The Doomsday Clock says it’s two minutes to nuclear midnight and the potential annihilation of the human race.
The clock, developed and adjusted by the Bulletin of the Atomic Scientists, will provide a new time for 2019 by the end of January that determines whether the nuclear risk has increased.
The last time the clock stood still was when it went unchanged at three minutes to midnight as 2015 passed into 2016. It has lost 30 seconds each of the last two years.
The Doomsday Clock, begun in 1947, speaks to the global disaster of nuclear war, though it also now factors in climate change. The 2018 report from president and CEO Rachel Bronson, made these observations a year ago:
“Although the Bulletin of the Atomic Scientists focuses on nuclear risk, climate change, and emerging technologies, the nuclear landscape takes center stage in this year’s Clock statement. Major nuclear actors are on the cusp of a new arms race, one that will be very expensive and will increase the likelihood of accidents and misperceptions. Across the globe, nuclear weapons are poised to become more rather than less usable because of nations’ investments in their nuclear arsenals.
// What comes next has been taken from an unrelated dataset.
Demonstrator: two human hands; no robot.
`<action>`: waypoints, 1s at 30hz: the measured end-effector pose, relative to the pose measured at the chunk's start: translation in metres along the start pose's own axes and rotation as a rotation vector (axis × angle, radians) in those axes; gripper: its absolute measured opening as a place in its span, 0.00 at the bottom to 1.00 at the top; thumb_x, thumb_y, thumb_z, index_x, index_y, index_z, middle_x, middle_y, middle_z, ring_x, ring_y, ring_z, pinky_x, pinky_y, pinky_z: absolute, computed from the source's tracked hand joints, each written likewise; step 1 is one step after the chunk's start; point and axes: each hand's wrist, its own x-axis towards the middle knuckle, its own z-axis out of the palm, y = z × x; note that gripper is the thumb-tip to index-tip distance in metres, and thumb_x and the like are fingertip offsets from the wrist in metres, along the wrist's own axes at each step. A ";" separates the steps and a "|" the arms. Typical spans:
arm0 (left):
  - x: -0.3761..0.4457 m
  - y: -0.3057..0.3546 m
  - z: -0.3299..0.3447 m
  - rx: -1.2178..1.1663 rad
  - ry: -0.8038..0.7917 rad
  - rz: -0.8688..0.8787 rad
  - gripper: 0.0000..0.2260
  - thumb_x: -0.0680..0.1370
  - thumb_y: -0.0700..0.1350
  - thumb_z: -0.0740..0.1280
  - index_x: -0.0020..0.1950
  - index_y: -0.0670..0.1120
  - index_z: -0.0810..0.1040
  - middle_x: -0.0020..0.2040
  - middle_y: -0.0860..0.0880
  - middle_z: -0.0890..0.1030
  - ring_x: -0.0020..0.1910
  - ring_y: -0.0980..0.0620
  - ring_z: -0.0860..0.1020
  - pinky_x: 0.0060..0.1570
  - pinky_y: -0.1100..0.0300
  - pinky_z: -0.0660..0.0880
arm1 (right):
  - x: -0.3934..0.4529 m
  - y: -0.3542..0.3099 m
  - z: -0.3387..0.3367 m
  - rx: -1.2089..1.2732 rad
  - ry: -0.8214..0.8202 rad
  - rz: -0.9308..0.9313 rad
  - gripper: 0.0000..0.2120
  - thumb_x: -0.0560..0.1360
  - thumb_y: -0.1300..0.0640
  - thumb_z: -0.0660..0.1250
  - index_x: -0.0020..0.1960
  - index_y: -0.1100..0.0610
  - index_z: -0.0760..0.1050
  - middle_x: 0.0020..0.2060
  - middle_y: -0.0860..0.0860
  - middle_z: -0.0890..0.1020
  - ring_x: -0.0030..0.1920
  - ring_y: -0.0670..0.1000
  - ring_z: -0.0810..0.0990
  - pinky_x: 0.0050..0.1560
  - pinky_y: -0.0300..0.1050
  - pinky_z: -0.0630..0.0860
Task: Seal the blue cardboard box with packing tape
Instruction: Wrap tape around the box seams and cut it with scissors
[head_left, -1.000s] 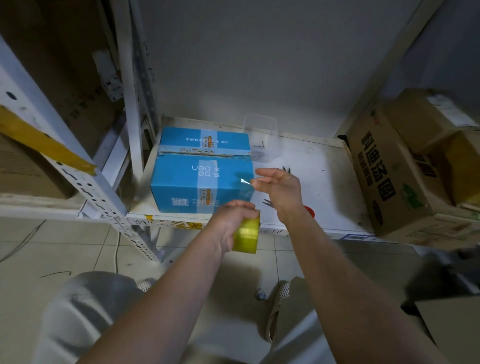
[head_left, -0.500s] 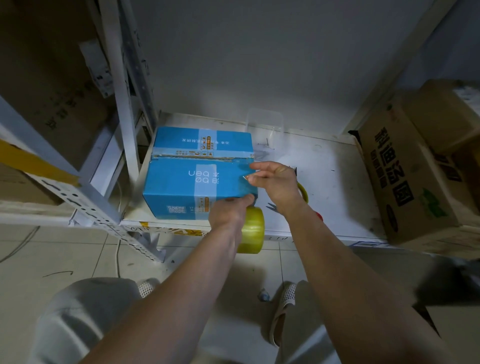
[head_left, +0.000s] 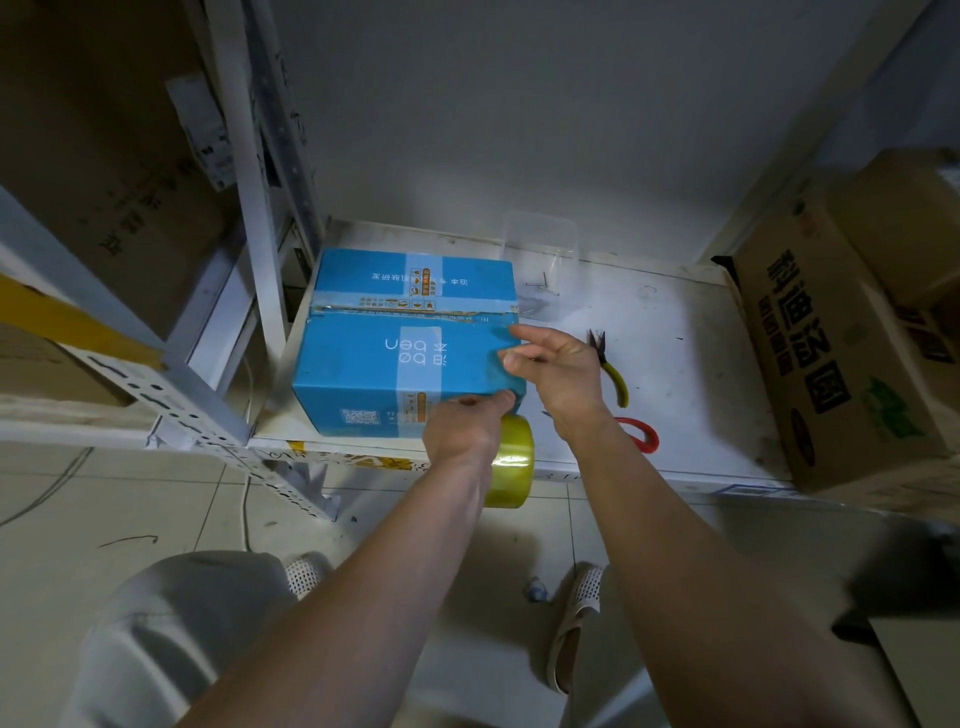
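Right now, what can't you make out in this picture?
- Head view: the tape strip between roll and right hand is clear film, too faint to trace.
- The left hand hides much of the roll.
- The right hand covers the box corner.
- The right arm hides most of the red-handled tool.

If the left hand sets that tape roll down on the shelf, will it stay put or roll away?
The tape roll, gripped by the left hand, is a round, glossy hoop, so on its rim it would likely roll on the flat shelf. Laid on its flat side it should stay. It looks fairly full, so probably stiff, not crushable.
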 end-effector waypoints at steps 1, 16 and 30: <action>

This is a concern that Bulletin has been highlighting for some time, but momentum toward this new reality is increasing.”
Now consider the developments around the world in the past year:
• According to the Department of Defense, Russia is adding new military capabilities to its large stockpile of nonstrategic nuclear weapons (NSNWs), including those deployable by ships, aircraft, and ground forces.
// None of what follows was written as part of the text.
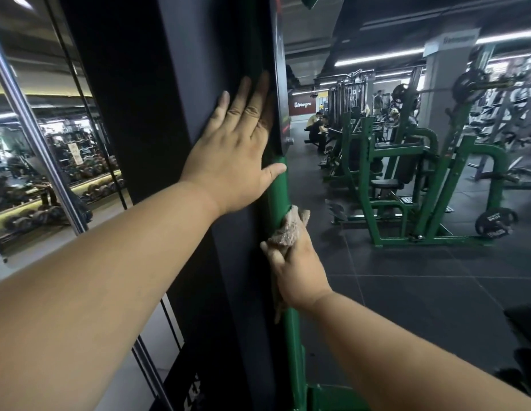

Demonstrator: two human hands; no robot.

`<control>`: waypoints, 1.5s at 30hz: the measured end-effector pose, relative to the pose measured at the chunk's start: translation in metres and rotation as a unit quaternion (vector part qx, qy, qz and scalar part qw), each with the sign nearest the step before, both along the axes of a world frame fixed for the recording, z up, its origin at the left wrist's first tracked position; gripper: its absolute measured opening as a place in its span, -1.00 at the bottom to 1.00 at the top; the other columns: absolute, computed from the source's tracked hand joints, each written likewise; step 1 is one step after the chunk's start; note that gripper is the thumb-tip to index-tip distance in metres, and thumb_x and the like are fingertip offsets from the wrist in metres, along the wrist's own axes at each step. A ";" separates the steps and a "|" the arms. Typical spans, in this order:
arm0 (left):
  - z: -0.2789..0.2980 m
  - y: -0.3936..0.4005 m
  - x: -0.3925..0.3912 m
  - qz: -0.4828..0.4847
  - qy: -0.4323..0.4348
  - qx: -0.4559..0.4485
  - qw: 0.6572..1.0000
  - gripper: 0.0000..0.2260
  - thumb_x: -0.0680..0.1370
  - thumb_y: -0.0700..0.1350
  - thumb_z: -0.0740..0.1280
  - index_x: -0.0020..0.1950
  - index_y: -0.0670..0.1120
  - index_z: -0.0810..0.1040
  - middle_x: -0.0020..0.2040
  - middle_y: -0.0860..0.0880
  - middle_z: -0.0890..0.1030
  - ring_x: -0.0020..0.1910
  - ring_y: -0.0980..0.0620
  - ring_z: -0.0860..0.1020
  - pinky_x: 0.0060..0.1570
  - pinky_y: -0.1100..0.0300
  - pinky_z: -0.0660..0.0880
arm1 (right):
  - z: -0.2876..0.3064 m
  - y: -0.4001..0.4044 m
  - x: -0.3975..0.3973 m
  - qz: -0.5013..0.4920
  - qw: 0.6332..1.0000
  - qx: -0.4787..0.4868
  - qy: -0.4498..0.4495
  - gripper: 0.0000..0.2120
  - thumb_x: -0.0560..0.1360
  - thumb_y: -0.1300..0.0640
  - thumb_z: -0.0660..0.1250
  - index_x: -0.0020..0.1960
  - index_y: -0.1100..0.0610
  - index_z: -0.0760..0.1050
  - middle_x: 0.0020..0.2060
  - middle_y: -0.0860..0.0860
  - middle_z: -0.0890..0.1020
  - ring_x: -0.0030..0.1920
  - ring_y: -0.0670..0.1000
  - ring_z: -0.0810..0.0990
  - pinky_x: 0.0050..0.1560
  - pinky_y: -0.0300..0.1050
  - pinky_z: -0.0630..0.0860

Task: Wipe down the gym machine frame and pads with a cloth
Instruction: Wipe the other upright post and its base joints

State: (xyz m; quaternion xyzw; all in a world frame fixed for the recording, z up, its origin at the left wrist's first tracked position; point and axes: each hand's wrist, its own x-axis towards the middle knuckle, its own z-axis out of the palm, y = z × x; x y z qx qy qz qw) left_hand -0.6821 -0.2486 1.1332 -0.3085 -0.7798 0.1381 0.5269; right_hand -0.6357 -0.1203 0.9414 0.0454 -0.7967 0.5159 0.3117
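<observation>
The left hand (239,152) lay flat on the dark upright panel (175,114) of the gym machine, fingers straight and spread, the thumb stretched out across the top of the green frame post (277,188) that ran down the panel's right edge. It held nothing; by the look of it, it was there to brace the body and steady the reach while the other hand worked. The right hand (297,271) sat lower on the same post, fingers curled round a bunched, brownish cloth (288,229) and pressing it against the green paint. A wad of the cloth stood up above the knuckles and a tail of it hung down behind the wrist along the post. The forearm came up from the lower right corner of the view, wrist fairly straight, back of the hand toward the camera, which suited a stroke along the length of the post. The left arm reached in from the lower left, nearly straight. Judging from this, the wiping of the frame was under way on this post, with the stretch near the floor yet to be reached; no pads could be made out on this machine. Other green machines (406,179) stood well apart across the dark floor (406,292).
</observation>
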 end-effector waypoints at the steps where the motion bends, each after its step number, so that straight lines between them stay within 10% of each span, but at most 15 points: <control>1: -0.001 0.000 0.000 0.000 0.000 0.000 1.000 -0.11 0.60 0.38 0.17 0.68 -0.25 0.12 0.72 -0.21 -0.16 0.70 -0.23 -0.11 0.66 -0.18 -0.10 | -0.011 -0.001 0.004 -0.003 1.000 -0.001 -0.015 -0.14 0.56 -0.03 0.42 0.63 -0.36 -0.05 0.58 -0.44 0.03 0.30 -0.72 -0.08 0.43 -0.31 0.27; 6: -0.001 0.000 0.000 0.006 0.010 -0.001 1.000 -0.13 0.60 0.37 0.14 0.65 -0.28 0.19 0.71 -0.23 -0.14 0.70 -0.24 -0.10 0.66 -0.20 -0.08 | -0.076 -0.001 0.020 0.003 0.995 0.021 -0.100 -0.12 0.58 -0.12 0.41 0.61 -0.43 -0.16 0.56 -0.52 0.01 0.60 -0.22 0.13 0.50 -0.08 0.30; 10: -0.002 0.001 -0.003 0.006 0.021 0.004 1.000 -0.12 0.61 0.37 0.13 0.66 -0.29 0.14 0.71 -0.24 -0.14 0.69 -0.26 -0.10 0.66 -0.19 -0.07 | -0.037 0.002 0.003 0.021 0.999 0.006 -0.033 -0.22 0.65 -0.10 0.34 0.67 -0.27 -0.08 0.67 -0.29 -0.09 0.56 -0.39 -0.30 0.61 -0.26 0.00; 13: -0.003 0.001 -0.003 -0.008 0.024 0.006 1.000 -0.17 0.63 0.35 0.16 0.61 -0.31 0.24 0.71 -0.28 -0.09 0.69 -0.29 -0.06 0.66 -0.18 -0.02 | 0.024 0.001 -0.006 0.020 0.997 0.016 0.070 -0.37 0.66 0.02 0.33 0.60 -0.26 0.10 0.48 -0.58 -0.03 0.58 -0.38 -0.24 0.35 -0.64 -0.06; 16: -0.008 -0.002 -0.005 -0.059 0.029 0.018 0.998 -0.24 0.65 0.28 0.22 0.57 -0.32 0.31 0.68 -0.31 0.12 0.67 -0.31 0.09 0.63 -0.15 0.14 | 0.028 -0.002 -0.011 -0.011 0.998 0.001 0.065 -0.29 0.64 -0.04 0.35 0.68 -0.06 0.08 0.59 -0.33 0.05 0.40 -0.64 -0.14 0.24 -0.70 -0.05; 20: -0.020 -0.008 -0.011 -0.163 0.112 0.031 0.980 -0.60 0.65 0.12 0.35 0.19 -0.22 0.64 0.40 -0.24 0.58 0.49 -0.27 0.47 0.41 -0.05 0.45 | -0.038 0.004 -0.010 -0.018 0.999 0.038 -0.011 -0.12 0.58 -0.23 0.33 0.72 -0.11 -0.10 0.69 -0.19 -0.07 0.55 -0.43 -0.25 0.46 -0.41 0.07; 26: -0.021 -0.013 -0.011 -0.276 0.137 -0.079 0.948 -0.81 0.66 -0.03 0.38 0.06 -0.12 0.72 0.08 -0.08 0.71 0.02 -0.21 0.65 0.05 -0.08 0.58 | -0.085 0.010 -0.004 0.024 0.996 -0.011 -0.083 -0.22 0.67 -0.14 0.29 0.71 -0.04 -0.08 0.59 -0.32 -0.12 0.61 -0.29 -0.28 0.68 -0.04 -0.06; 30: -0.022 -0.013 -0.012 -0.275 0.120 -0.120 0.946 -0.82 0.67 -0.05 0.36 0.09 -0.10 0.71 0.11 -0.06 0.71 -0.01 -0.21 0.64 -0.02 -0.09 0.57 | -0.011 -0.001 -0.017 0.161 0.940 -0.293 -0.069 -0.31 0.64 -0.42 0.10 0.67 -0.13 0.17 0.65 -0.21 0.19 0.65 -0.19 0.10 0.66 0.04 0.13; 33: -0.021 -0.013 -0.012 -0.269 0.129 -0.129 0.946 -0.82 0.68 -0.05 0.34 0.07 -0.08 0.71 0.13 -0.04 0.70 0.03 -0.21 0.64 -0.03 -0.09 0.55 | 0.019 0.000 -0.017 0.166 0.916 -0.363 -0.030 -0.50 0.76 -0.17 -0.11 0.47 0.00 0.45 0.34 -0.09 0.63 0.37 -0.19 0.55 0.31 -0.33 0.47; 35: -0.022 -0.013 -0.013 -0.269 0.136 -0.138 0.943 -0.81 0.69 -0.07 0.32 0.03 -0.07 0.72 0.13 -0.03 0.71 0.04 -0.20 0.64 -0.03 -0.07 0.55 | 0.006 0.003 -0.018 0.100 0.937 -0.329 -0.053 -0.51 0.77 -0.16 -0.10 0.45 -0.05 0.50 0.15 -0.26 0.67 0.20 -0.34 0.60 0.13 -0.48 0.48; 39: -0.023 -0.011 -0.013 -0.275 0.139 -0.138 0.941 -0.79 0.70 -0.10 0.30 -0.01 -0.08 0.71 0.13 -0.01 0.72 0.03 -0.19 0.65 -0.06 -0.06 0.54 | -0.012 0.009 -0.021 0.020 0.957 -0.256 -0.137 -0.54 0.72 -0.29 -0.03 0.38 -0.24 0.56 0.16 -0.24 0.68 0.28 -0.13 0.59 0.48 -0.07 0.40; 45: -0.021 -0.010 -0.003 -0.253 0.106 -0.087 0.958 -0.80 0.67 -0.11 0.29 -0.10 -0.16 0.57 -0.10 -0.16 0.60 -0.16 -0.22 0.54 -0.15 -0.10 0.49 | 0.079 0.012 -0.021 0.004 0.995 -0.081 0.050 -0.52 0.76 -0.10 -0.05 0.64 -0.10 0.28 0.50 -0.02 0.48 0.48 -0.13 0.39 0.43 -0.36 0.26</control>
• China has about 75 to 100 ICBMs with nuclear missions in its inventory, including a class of missiles with a range in excess of 6,835 miles. Those can reach most locations within the continental United States. The remainder of China’s nuclear force includes road-mobile, solid-fueled CSS-5 (DF-21) medium-range ballistic missiles (MRBMs) for regional missions.
• Israel is reportedly adding three submarines with nuclear capabilities as a hedge against Iran. Iran could have renewed aspirations for nuclear weapons after the United States withdrew last May from the 2015 international treaty governing its enrichment capacity and stockpile.
• North Korea’s on-again, off-again conversations with the United States have yielded no cutback in nuclear arms development and reports indicate some bases are secretly being expanded.
• Pakistan and India are nuclear powers with a generational dislike for each other that includes periodic military flareups. Both are confronting serious internal issues as well.